**Task statement**: Show, in full, each line of the data that contains "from".

**Dataset content**:
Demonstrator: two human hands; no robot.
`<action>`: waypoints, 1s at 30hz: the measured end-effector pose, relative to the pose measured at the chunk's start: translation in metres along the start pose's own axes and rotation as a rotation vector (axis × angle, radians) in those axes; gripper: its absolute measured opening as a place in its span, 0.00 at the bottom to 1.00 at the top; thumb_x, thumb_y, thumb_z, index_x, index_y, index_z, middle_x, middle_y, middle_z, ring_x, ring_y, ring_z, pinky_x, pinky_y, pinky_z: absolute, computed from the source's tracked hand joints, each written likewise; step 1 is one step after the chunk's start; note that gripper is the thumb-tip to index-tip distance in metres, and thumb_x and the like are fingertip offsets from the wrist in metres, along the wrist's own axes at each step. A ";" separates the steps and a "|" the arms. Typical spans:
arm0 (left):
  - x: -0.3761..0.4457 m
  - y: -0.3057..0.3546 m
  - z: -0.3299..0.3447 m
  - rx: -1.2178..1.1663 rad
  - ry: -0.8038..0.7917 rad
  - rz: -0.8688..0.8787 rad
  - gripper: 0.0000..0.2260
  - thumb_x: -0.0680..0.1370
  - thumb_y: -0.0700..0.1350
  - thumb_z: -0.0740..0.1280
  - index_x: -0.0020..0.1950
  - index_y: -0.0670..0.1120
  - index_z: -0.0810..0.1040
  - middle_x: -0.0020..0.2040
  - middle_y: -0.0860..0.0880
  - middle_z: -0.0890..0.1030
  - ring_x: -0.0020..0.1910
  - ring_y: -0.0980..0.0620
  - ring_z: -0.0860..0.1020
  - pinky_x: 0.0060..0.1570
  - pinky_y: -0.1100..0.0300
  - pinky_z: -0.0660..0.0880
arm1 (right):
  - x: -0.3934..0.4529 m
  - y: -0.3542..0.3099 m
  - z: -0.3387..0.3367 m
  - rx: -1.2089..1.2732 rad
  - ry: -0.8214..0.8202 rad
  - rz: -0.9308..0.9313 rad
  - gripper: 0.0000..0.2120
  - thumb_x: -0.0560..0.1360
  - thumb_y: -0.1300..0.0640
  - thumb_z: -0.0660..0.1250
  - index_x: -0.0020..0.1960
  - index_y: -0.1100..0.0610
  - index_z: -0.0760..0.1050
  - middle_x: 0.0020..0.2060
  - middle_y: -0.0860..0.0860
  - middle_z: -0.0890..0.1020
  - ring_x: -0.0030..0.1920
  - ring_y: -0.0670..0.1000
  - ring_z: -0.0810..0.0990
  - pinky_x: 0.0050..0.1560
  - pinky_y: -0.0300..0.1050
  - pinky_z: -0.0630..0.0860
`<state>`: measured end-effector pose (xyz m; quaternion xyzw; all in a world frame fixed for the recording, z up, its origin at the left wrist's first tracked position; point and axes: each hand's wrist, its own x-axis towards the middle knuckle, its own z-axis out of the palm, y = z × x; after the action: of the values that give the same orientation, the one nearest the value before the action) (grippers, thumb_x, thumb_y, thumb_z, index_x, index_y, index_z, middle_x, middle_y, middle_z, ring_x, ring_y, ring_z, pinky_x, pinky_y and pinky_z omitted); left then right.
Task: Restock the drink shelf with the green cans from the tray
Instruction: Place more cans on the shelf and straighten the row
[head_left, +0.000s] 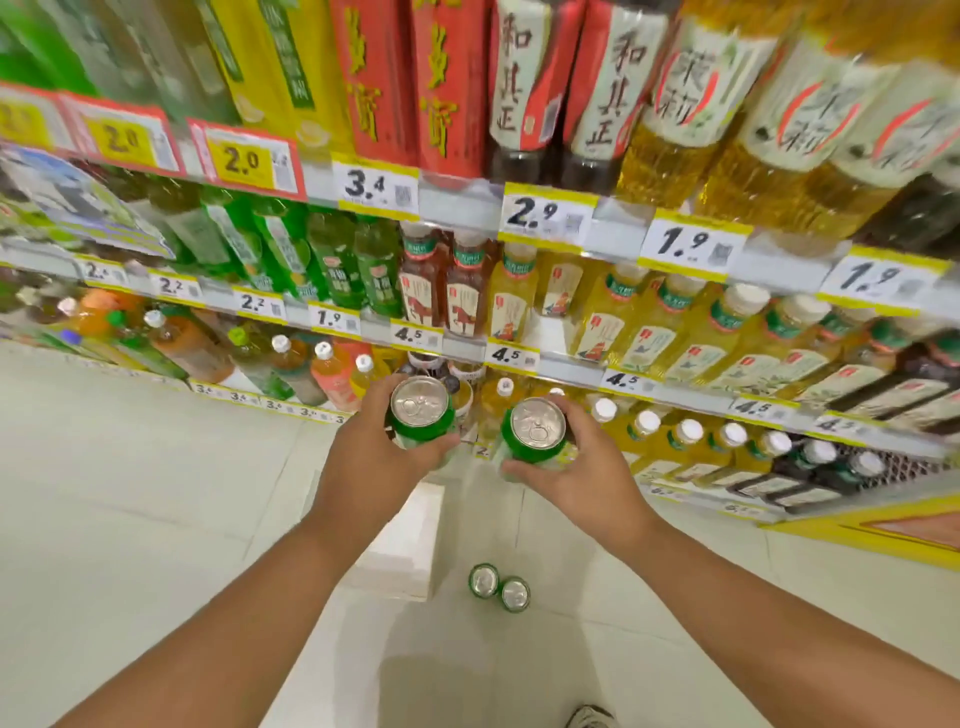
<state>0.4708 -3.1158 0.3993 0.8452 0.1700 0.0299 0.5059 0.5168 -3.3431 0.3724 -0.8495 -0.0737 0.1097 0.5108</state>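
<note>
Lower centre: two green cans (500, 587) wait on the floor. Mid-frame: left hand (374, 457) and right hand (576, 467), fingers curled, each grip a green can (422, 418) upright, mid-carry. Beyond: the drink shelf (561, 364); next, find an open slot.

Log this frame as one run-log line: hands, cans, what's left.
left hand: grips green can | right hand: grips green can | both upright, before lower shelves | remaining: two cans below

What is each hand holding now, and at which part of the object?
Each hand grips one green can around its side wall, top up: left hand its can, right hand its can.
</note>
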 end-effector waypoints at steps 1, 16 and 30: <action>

**Result for this task**:
`<action>`: waypoints, 1s at 30hz: the measured end-effector pose, relative to the pose measured at the chunk's start: translation in metres along the start pose's own axes and rotation as a rotation vector (axis × angle, radians) in those axes; gripper: its absolute measured opening as a place in its span, 0.00 at the bottom to 1.00 at the top; thumb_x, thumb_y, thumb_z, index_x, index_y, index_z, middle_x, middle_y, middle_z, ring_x, ring_y, ring_z, pinky_x, pinky_y, pinky_z: absolute, computed from the source's tracked hand joints, each written likewise; step 1 is one step after the chunk's start; note that gripper is the thumb-tip to index-tip distance in metres, and thumb_x and the like are fingertip offsets from the wrist in metres, along the wrist's own axes at each step. A ";" separates the steps and a "|" the arms. Typical spans:
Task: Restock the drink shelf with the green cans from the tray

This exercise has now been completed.